Saved entries:
------

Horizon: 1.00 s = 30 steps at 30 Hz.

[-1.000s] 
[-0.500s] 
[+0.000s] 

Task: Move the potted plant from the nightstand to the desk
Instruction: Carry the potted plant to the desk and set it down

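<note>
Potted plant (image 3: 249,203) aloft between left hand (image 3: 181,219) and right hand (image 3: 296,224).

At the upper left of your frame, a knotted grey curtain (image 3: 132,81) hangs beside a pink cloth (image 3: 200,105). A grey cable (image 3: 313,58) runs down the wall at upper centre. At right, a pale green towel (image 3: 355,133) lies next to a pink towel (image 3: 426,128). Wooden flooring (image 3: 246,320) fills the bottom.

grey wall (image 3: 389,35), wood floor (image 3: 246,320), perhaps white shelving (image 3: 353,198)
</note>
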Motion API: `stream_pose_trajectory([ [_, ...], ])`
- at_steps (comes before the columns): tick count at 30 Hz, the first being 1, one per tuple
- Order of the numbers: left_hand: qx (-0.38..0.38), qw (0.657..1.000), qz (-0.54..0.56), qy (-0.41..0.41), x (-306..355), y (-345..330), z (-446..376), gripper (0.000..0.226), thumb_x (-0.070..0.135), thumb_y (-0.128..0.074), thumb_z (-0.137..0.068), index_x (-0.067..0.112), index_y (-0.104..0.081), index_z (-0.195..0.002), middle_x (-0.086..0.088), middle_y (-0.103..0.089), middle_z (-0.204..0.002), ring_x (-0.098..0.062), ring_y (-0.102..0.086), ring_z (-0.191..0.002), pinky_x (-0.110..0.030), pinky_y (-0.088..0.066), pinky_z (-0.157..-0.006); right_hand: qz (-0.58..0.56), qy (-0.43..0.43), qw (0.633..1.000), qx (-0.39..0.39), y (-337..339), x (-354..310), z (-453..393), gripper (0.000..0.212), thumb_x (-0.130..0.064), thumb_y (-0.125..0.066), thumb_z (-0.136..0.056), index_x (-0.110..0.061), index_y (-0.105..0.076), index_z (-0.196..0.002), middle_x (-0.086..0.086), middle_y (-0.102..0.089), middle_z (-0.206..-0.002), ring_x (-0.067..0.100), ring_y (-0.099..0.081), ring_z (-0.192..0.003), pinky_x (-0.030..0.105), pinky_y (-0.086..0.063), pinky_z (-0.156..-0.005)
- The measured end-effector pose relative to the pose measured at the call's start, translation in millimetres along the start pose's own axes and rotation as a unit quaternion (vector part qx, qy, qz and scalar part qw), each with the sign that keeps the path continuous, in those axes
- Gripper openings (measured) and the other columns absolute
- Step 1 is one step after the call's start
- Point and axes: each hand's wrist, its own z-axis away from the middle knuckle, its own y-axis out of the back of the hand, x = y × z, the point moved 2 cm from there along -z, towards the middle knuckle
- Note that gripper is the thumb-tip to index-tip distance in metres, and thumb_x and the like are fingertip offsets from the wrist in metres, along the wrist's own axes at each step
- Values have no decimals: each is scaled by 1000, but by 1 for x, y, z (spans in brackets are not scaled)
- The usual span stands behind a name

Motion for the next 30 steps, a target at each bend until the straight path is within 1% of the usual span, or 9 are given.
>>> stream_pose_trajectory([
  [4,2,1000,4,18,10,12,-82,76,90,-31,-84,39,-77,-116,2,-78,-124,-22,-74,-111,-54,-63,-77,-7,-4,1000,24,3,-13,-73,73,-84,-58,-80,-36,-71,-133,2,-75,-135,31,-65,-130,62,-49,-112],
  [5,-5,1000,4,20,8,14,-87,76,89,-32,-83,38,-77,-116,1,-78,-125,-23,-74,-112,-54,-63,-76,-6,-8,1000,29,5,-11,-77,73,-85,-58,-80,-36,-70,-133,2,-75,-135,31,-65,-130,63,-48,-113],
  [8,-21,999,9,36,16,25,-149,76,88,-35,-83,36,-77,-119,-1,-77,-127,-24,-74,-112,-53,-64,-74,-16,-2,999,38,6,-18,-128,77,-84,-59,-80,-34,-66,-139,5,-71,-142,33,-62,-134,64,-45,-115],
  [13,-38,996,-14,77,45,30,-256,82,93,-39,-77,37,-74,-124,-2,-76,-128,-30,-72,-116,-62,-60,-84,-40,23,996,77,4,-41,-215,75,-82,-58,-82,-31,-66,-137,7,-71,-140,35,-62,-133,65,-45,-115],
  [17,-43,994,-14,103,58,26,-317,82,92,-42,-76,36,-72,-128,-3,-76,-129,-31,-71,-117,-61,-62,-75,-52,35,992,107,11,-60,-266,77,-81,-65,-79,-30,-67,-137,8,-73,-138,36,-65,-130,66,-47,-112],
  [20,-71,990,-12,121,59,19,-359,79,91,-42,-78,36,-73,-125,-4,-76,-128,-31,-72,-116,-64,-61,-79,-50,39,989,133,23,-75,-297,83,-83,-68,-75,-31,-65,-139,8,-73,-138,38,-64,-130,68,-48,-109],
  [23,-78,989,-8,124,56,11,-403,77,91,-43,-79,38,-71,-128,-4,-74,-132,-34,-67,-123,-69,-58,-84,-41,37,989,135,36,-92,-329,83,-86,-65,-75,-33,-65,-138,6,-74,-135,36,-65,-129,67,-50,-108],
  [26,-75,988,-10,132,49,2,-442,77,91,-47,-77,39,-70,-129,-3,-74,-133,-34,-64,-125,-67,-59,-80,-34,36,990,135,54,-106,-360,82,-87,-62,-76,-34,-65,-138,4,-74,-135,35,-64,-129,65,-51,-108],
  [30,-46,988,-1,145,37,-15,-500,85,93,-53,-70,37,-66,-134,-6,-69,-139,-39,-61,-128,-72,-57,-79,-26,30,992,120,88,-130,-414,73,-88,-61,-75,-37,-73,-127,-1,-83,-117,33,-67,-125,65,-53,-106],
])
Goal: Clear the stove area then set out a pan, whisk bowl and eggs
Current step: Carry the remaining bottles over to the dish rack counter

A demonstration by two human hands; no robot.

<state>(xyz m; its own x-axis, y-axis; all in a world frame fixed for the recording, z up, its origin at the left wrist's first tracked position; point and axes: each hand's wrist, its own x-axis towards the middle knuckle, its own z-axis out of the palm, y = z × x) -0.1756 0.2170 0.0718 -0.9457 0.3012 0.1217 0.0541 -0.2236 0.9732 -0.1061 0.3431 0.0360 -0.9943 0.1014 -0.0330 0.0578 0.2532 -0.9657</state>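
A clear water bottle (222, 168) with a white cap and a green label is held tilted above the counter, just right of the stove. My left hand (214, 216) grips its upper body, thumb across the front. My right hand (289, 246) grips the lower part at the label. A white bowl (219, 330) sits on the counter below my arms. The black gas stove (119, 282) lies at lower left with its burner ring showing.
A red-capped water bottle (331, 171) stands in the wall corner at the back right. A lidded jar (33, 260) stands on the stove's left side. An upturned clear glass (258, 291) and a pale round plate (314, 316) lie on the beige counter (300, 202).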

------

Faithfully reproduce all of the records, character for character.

Output of the task ▸
Horizon: 1.00 s = 30 steps at 30 Hz.

[-1.000s] 
[-0.500s] 
[+0.000s] 

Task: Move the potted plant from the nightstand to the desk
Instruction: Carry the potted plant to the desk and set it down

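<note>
Potted plant (image 3: 249,203) aloft between left hand (image 3: 181,219) and right hand (image 3: 296,224).

At the upper left of your frame, a knotted grey curtain (image 3: 132,81) hangs beside a pink cloth (image 3: 200,105). A grey cable (image 3: 313,58) runs down the wall at upper centre. At right, a pale green towel (image 3: 355,133) lies next to a pink towel (image 3: 426,128). Wooden flooring (image 3: 246,320) fills the bottom.

grey wall (image 3: 389,35), wood floor (image 3: 246,320), perhaps white shelving (image 3: 353,198)
</note>
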Motion API: `stream_pose_trajectory([ [_, ...], ])`
- at_steps (comes before the columns): tick count at 30 Hz, the first being 1, one per tuple
- Order of the numbers: left_hand: qx (-0.38..0.38), qw (0.657..1.000), qz (-0.54..0.56), qy (-0.41..0.41), x (-306..355), y (-345..330), z (-446..376), gripper (0.000..0.226), thumb_x (-0.070..0.135), thumb_y (-0.128..0.074), thumb_z (-0.137..0.068), index_x (-0.067..0.112), index_y (-0.104..0.081), index_z (-0.195..0.002), middle_x (-0.086..0.088), middle_y (-0.103..0.089), middle_z (-0.204..0.002), ring_x (-0.098..0.062), ring_y (-0.102..0.086), ring_z (-0.191..0.002), pinky_x (-0.110..0.030), pinky_y (-0.088..0.066), pinky_z (-0.157..-0.006); right_hand: qz (-0.58..0.56), qy (-0.43..0.43), qw (0.633..1.000), qx (-0.39..0.39), y (-337..339), x (-354..310), z (-453..393), gripper (0.000..0.212), thumb_x (-0.130..0.064), thumb_y (-0.125..0.066), thumb_z (-0.136..0.056), index_x (-0.110..0.061), index_y (-0.105..0.076), index_z (-0.196..0.002), middle_x (-0.086..0.086), middle_y (-0.102..0.089), middle_z (-0.206..-0.002), ring_x (-0.067..0.100), ring_y (-0.099..0.081), ring_z (-0.192..0.003), pinky_x (-0.030..0.105), pinky_y (-0.086..0.063), pinky_z (-0.156..-0.005)
- The measured end-effector pose relative to the pose measured at the call's start, translation in millimetres along the start pose's own axes and rotation as a unit quaternion (vector part qx, qy, qz and scalar part qw), each with the sign that keeps the path continuous, in those axes
- Gripper openings (measured) and the other columns absolute
- Step 1 is one step after the call's start
- Point and axes: each hand's wrist, its own z-axis away from the middle knuckle, its own y-axis out of the back of the hand, x = y × z, the point moved 2 cm from there along -z, towards the middle knuckle
- Note that gripper is the thumb-tip to index-tip distance in metres, and thumb_x and the like are fingertip offsets from the wrist in metres, along the wrist's own axes at each step
- Values have no decimals: each is scaled by 1000, but by 1 for x, y, z (spans in brackets are not scaled)
- The usual span stands behind a name

Motion for the next 30 steps, a target at each bend until the straight path is within 1% of the usual span, or 9 are given.
>>> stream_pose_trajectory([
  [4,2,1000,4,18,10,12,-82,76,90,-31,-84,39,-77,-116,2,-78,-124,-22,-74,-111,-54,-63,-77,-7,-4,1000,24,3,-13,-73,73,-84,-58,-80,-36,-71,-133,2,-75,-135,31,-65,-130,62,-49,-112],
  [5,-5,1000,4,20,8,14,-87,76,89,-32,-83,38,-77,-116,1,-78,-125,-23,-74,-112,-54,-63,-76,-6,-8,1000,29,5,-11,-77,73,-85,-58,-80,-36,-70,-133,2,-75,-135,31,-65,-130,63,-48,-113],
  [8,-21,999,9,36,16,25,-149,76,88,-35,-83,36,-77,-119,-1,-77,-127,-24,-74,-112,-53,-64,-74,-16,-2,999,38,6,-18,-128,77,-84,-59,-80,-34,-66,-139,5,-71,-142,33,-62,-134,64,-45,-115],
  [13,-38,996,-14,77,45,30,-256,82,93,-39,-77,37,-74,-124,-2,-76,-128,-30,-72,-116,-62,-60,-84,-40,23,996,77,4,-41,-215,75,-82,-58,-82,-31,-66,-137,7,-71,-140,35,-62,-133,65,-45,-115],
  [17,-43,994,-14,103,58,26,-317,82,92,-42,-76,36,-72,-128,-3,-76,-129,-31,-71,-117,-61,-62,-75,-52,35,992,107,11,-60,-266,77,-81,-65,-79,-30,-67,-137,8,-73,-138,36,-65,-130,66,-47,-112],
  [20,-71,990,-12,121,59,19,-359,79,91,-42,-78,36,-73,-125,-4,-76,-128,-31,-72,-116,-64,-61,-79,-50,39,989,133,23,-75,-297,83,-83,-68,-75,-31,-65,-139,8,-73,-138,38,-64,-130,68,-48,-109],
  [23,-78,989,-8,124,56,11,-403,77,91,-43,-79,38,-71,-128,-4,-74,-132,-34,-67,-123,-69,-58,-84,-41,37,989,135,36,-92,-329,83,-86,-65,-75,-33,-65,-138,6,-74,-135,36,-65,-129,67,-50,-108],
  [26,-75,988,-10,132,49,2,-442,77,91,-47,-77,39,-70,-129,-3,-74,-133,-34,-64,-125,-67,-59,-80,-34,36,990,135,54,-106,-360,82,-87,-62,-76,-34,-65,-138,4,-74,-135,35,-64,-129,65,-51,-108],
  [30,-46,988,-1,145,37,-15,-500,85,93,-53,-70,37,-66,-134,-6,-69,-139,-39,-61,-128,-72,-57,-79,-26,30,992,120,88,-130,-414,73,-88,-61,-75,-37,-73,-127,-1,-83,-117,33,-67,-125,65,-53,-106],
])
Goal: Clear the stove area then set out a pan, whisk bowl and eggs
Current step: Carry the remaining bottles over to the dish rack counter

A demonstration by two human hands; no robot.

<state>(xyz m; its own x-axis, y-axis; all in a world frame fixed for the recording, z up, its origin at the left wrist's first tracked position; point and axes: each hand's wrist, its own x-axis towards the middle knuckle, its own z-axis out of the palm, y = z × x) -0.1756 0.2170 0.0718 -0.9457 0.3012 0.1217 0.0541 -0.2236 0.9732 -0.1061 0.3431 0.0360 -0.9943 0.1014 -0.0330 0.0578 0.2532 -0.9657</state>
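A clear water bottle (222, 168) with a white cap and a green label is held tilted above the counter, just right of the stove. My left hand (214, 216) grips its upper body, thumb across the front. My right hand (289, 246) grips the lower part at the label. A white bowl (219, 330) sits on the counter below my arms. The black gas stove (119, 282) lies at lower left with its burner ring showing.
A red-capped water bottle (331, 171) stands in the wall corner at the back right. A lidded jar (33, 260) stands on the stove's left side. An upturned clear glass (258, 291) and a pale round plate (314, 316) lie on the beige counter (300, 202).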

That concludes the answer to the exercise.